# [Required action]
Each line below must be reproduced exactly as it stands. Pictures stay out of the copy.

# [Information provided]
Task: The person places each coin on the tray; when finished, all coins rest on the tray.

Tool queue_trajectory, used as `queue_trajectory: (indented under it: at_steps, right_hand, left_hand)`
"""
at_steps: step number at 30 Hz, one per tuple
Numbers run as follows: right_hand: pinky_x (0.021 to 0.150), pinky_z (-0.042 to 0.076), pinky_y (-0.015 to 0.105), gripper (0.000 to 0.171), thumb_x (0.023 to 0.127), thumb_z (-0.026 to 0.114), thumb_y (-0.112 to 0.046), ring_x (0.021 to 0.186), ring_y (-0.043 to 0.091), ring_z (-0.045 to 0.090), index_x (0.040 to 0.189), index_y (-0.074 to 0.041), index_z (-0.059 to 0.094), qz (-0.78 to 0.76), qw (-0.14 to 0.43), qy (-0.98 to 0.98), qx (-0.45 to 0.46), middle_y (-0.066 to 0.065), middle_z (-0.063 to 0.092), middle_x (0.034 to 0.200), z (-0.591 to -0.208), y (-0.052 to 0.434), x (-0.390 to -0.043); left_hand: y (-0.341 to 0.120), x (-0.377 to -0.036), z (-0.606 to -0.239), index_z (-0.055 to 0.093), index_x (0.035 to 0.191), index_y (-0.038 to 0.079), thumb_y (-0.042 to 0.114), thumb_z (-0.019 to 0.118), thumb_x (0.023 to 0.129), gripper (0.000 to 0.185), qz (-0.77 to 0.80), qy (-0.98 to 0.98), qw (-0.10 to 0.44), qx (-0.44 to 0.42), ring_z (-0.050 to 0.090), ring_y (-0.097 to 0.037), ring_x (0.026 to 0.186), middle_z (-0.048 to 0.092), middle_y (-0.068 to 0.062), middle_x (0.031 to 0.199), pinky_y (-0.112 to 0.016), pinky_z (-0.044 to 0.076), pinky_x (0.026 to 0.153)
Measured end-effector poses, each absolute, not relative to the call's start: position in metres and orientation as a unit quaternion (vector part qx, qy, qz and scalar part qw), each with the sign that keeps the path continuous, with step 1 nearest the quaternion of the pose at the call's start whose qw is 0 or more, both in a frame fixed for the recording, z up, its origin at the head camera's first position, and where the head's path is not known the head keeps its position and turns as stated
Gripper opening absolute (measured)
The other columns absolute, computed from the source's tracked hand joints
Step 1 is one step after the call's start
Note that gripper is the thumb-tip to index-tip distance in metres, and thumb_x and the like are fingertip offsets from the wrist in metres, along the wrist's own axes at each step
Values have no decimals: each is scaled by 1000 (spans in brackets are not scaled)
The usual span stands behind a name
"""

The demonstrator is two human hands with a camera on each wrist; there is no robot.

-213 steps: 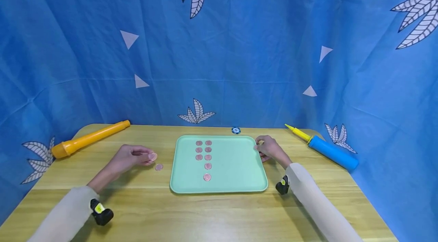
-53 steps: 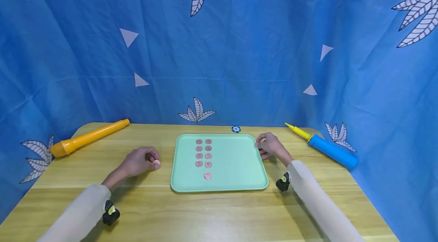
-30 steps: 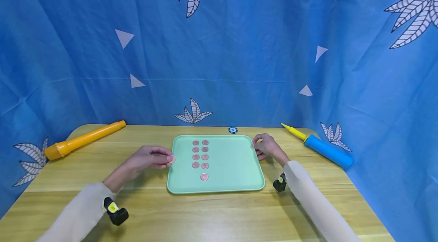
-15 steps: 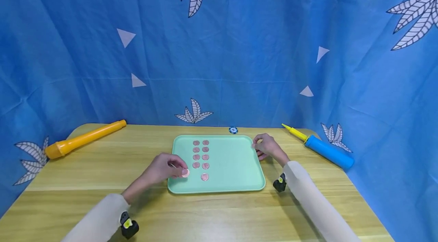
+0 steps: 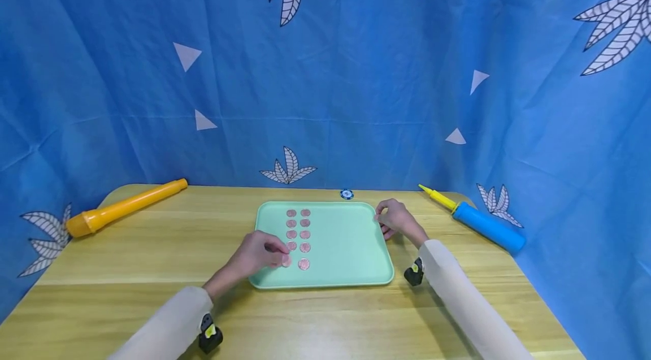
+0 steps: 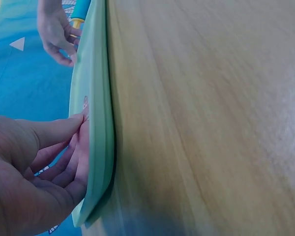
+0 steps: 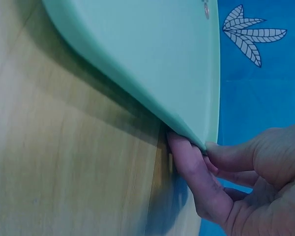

# [Solution for this task]
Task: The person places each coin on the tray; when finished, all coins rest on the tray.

Tool queue_trajectory, used as `queue_trajectory: (indented under it: at_steps, right_hand, left_hand)`
"""
at_steps: step number at 30 Hz, one per tuple
Numbers run as follows: right_hand: pinky_x (0.021 to 0.150), pinky_z (-0.042 to 0.076), pinky_y (-0.015 to 0.105), gripper (0.000 to 0.171), thumb_x (0.023 to 0.127), thumb_z (-0.026 to 0.114), thumb_y (-0.112 to 0.046), ring_x (0.021 to 0.186), ring_y (-0.043 to 0.091), ring_z (-0.045 to 0.090), index_x (0.040 to 0.189), index_y (-0.074 to 0.041), index_z (-0.059 to 0.094), qz (-0.78 to 0.76), qw (-0.14 to 0.43), qy (-0.98 to 0.98), qx (-0.45 to 0.46), middle_y (-0.066 to 0.065), middle_z (-0.063 to 0.092), middle_x (0.034 to 0.200), z (-0.591 to -0.208), y (-0.052 to 0.434), x (-0.390 to -0.043); left_hand: y (-0.341 to 0.120), x (-0.377 to -0.036), z (-0.606 to -0.239), index_z (-0.055 to 0.093), index_x (0.035 to 0.191), index_y (-0.038 to 0.079), thumb_y (-0.042 to 0.114), thumb_z (-0.019 to 0.118), thumb_x (0.023 to 0.129), gripper (0.000 to 0.185), qz (-0.77 to 0.80), qy (-0.98 to 0.98), qw (-0.10 to 0.44), qx (-0.44 to 0.42), ring_z (-0.050 to 0.090), ring_y (-0.097 to 0.037), ring_x (0.026 to 0.186), middle_z (-0.048 to 0.092), middle_y (-0.068 to 0.062), middle_x (0.031 to 0.199), pinky_y (-0.112 to 0.016), pinky_z (-0.044 to 0.076), pinky_x (0.026 to 0.153)
Measured end-effector poses, each absolute, not relative to the call's start: position in metres and orientation as a unit quaternion (vector part qx, qy, qz and scalar part qw), each with the sign that keeps the path continuous, with step 1 nearest the quaternion of the pose at the call's start whose qw is 0 or more, both in a frame fixed for the recording, z up, its origin at the head camera's first position, and where the head's path is not known the head keeps its position and turns as stated
Gripper opening absolute (measured)
The other columns absolute, computed from the source's tracked hand joints
Step 1 is one step after the call's start
Note that gripper is the thumb-tip to index-tip distance in metres, and thumb_x and the like are fingertip offsets from the wrist in metres, along the wrist's own axes at each step
Values have no decimals: each is scaled by 1000 (spans in brackets are not scaled)
The usual span stands behind a name
"""

The demonstrator is two human hands with a camera on each wrist; there is no robot.

-213 steps: 
-53 steps: 
-30 steps: 
-15 steps: 
+0 steps: 
+0 steps: 
+0 steps: 

This finishes the exercise.